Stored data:
-----

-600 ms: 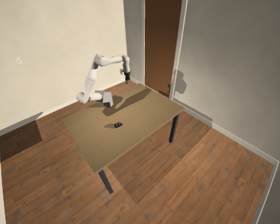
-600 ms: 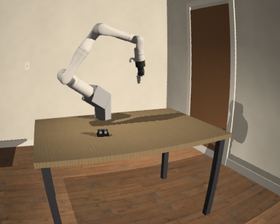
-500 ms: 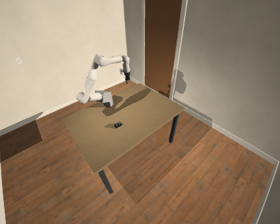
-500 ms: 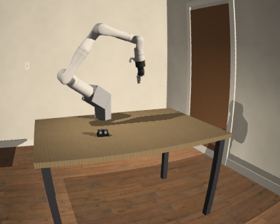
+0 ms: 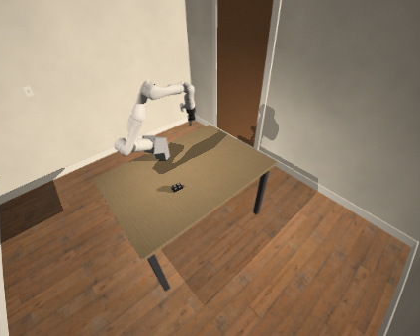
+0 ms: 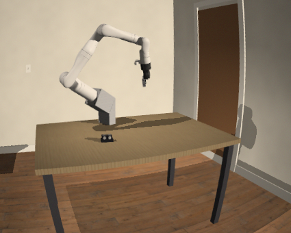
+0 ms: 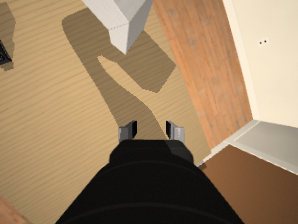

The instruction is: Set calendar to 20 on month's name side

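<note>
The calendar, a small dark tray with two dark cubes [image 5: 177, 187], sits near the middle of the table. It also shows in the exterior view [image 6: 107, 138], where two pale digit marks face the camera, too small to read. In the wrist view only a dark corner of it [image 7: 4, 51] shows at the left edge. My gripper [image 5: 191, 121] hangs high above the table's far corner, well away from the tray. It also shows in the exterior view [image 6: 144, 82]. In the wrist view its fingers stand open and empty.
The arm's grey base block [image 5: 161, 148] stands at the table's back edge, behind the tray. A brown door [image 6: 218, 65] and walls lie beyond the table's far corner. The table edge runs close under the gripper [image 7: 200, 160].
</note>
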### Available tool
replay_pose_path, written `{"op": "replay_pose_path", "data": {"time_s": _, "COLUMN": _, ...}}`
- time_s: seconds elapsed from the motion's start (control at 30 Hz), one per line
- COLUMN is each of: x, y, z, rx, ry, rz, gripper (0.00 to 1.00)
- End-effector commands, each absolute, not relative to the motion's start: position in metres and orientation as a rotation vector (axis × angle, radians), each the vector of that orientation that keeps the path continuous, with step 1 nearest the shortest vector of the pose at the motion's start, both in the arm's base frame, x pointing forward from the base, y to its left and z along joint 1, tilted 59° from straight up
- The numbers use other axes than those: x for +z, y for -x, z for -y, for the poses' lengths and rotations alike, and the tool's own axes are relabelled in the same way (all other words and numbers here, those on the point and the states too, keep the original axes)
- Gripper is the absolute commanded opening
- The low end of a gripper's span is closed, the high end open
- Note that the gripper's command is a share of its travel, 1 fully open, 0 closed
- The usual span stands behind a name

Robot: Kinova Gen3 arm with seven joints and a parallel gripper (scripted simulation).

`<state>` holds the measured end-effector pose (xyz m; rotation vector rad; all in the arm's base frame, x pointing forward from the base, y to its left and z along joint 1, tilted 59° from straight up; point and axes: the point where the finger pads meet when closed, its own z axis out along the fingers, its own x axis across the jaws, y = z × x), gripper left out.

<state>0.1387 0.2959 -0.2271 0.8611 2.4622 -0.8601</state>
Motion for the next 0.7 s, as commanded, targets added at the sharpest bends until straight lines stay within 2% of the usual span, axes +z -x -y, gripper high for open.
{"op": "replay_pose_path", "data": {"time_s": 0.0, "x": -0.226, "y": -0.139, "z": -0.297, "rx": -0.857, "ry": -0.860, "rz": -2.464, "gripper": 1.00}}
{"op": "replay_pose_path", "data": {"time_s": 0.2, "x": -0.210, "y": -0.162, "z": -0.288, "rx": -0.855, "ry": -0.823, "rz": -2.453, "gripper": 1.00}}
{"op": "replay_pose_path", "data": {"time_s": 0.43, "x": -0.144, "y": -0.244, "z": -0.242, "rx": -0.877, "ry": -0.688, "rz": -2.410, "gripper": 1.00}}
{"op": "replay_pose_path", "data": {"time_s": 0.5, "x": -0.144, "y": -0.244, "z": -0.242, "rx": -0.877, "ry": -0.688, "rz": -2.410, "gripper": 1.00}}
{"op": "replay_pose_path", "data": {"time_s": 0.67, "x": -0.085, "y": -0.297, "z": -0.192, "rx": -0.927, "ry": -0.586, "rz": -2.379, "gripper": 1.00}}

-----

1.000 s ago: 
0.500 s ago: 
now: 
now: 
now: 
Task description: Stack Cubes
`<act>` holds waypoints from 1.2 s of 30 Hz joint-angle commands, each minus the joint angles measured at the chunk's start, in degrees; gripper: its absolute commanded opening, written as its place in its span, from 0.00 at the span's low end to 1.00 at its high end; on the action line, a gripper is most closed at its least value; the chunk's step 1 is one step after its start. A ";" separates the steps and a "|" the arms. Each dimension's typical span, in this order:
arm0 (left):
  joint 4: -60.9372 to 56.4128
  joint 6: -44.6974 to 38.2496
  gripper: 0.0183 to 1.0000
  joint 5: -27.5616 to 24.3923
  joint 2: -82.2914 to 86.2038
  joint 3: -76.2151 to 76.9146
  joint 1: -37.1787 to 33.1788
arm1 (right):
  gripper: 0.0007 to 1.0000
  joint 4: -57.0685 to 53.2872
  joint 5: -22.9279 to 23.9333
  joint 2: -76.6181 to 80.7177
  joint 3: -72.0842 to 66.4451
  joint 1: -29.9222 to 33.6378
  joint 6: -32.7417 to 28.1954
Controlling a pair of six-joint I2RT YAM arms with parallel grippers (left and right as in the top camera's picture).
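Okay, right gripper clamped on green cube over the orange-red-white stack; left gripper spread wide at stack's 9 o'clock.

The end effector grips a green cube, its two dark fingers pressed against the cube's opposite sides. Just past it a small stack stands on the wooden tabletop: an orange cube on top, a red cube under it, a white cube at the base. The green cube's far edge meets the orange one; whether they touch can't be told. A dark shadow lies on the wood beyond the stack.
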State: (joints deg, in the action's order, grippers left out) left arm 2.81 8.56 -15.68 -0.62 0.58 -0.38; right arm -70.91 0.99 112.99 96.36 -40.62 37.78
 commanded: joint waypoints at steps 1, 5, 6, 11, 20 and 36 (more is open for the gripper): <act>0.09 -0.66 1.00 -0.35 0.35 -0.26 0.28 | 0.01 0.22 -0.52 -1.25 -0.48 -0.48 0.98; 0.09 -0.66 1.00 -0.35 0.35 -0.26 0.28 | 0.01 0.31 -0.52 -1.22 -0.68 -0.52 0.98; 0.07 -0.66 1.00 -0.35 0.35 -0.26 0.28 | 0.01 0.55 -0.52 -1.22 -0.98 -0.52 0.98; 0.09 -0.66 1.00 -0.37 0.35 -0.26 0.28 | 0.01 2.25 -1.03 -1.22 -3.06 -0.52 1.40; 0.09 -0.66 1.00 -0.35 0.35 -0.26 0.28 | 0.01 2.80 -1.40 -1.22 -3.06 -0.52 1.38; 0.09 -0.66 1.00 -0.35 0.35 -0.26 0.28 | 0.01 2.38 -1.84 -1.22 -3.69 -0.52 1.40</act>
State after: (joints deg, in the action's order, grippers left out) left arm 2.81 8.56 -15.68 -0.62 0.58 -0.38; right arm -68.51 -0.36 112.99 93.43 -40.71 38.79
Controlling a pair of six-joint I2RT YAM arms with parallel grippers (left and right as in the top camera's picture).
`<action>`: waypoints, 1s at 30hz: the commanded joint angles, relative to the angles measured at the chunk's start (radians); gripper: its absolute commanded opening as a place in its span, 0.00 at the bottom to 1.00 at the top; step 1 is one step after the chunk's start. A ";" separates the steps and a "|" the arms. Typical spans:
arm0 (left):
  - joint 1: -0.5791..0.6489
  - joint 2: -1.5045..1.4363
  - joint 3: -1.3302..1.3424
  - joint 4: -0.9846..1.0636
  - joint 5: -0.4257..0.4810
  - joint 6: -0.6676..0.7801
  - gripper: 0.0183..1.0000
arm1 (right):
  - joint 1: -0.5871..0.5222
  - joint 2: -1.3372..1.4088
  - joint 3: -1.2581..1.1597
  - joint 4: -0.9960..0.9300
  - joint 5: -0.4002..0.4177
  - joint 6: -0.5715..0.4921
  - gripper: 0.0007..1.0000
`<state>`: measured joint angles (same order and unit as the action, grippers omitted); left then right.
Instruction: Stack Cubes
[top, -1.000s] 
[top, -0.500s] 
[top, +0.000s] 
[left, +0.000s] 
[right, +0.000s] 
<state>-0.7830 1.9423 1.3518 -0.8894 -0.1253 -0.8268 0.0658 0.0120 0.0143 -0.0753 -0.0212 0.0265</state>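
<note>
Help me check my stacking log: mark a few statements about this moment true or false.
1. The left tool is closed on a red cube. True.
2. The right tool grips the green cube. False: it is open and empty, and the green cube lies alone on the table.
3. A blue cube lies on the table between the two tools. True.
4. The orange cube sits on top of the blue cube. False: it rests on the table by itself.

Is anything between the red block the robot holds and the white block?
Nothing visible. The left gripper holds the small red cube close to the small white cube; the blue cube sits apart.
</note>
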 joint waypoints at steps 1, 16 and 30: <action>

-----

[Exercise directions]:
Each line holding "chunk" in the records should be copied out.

[Answer section]:
`<act>` holds waypoints from 1.2 s of 30 Hz joint-angle commands, each minus the joint angles measured at the chunk's start, in degrees; gripper: its absolute commanded opening, written as its place in its span, from 0.00 at the span's low end to 1.00 at its high end; on the action line, a gripper is most closed at its least value; the chunk's step 1 is one step after its start. A ";" separates the steps and a "|" the arms. Each dimension's typical span, in this order:
`<action>`: waypoints, 1s at 30hz: the commanded joint angles, relative to the angles measured at the chunk's start (radians); gripper: its absolute commanded opening as a place in its span, 0.00 at the bottom to 1.00 at the top; step 1 is one step after the chunk's start. A ";" separates the steps and a "|" the arms. Typical spans:

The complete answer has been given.